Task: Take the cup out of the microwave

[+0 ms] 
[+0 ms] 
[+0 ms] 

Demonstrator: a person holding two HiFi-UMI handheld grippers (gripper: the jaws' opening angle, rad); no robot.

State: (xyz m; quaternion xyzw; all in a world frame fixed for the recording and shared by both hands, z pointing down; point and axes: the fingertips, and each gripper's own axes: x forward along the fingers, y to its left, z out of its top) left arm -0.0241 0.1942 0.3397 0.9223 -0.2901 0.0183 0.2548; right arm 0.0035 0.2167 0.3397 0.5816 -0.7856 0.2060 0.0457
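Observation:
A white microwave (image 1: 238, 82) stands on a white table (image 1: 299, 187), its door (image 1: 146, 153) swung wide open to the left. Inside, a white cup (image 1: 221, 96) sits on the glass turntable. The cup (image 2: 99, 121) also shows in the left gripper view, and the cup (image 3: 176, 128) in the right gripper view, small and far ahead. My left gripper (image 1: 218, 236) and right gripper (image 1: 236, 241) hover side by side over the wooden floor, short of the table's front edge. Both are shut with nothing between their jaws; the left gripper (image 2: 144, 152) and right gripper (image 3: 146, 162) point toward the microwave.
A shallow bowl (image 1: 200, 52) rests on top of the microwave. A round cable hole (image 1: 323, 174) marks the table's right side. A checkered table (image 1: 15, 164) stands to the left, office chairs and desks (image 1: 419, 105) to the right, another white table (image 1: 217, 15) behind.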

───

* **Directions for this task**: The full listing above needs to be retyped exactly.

* **Exercise solution**:
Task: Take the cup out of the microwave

[+0 ms] 
[+0 ms] 
[+0 ms] 

Demonstrator: a person holding two HiFi-UMI handheld grippers (gripper: the jaws' opening angle, rad); no robot.

State: (xyz m; quaternion xyzw; all in a world frame fixed for the recording and shared by both hands, z pointing down; point and axes: the fingertips, and each gripper's own axes: x forward along the fingers, y to its left, z out of its top) left arm -0.0241 0.1942 0.3397 0.9223 -0.2901 0.0183 0.2548; right arm 0.0035 0.2167 0.3397 0.5816 -0.7856 0.2060 0.0457
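Observation:
A white microwave (image 1: 238, 82) stands on a white table (image 1: 299, 187), its door (image 1: 146, 153) swung wide open to the left. Inside, a white cup (image 1: 221, 96) sits on the glass turntable. The cup (image 2: 99, 121) also shows in the left gripper view, and the cup (image 3: 176, 128) in the right gripper view, small and far ahead. My left gripper (image 1: 218, 236) and right gripper (image 1: 236, 241) hover side by side over the wooden floor, short of the table's front edge. Both are shut with nothing between their jaws; the left gripper (image 2: 144, 152) and right gripper (image 3: 146, 162) point toward the microwave.
A shallow bowl (image 1: 200, 52) rests on top of the microwave. A round cable hole (image 1: 323, 174) marks the table's right side. A checkered table (image 1: 15, 164) stands to the left, office chairs and desks (image 1: 419, 105) to the right, another white table (image 1: 217, 15) behind.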

What was produced is the complete output.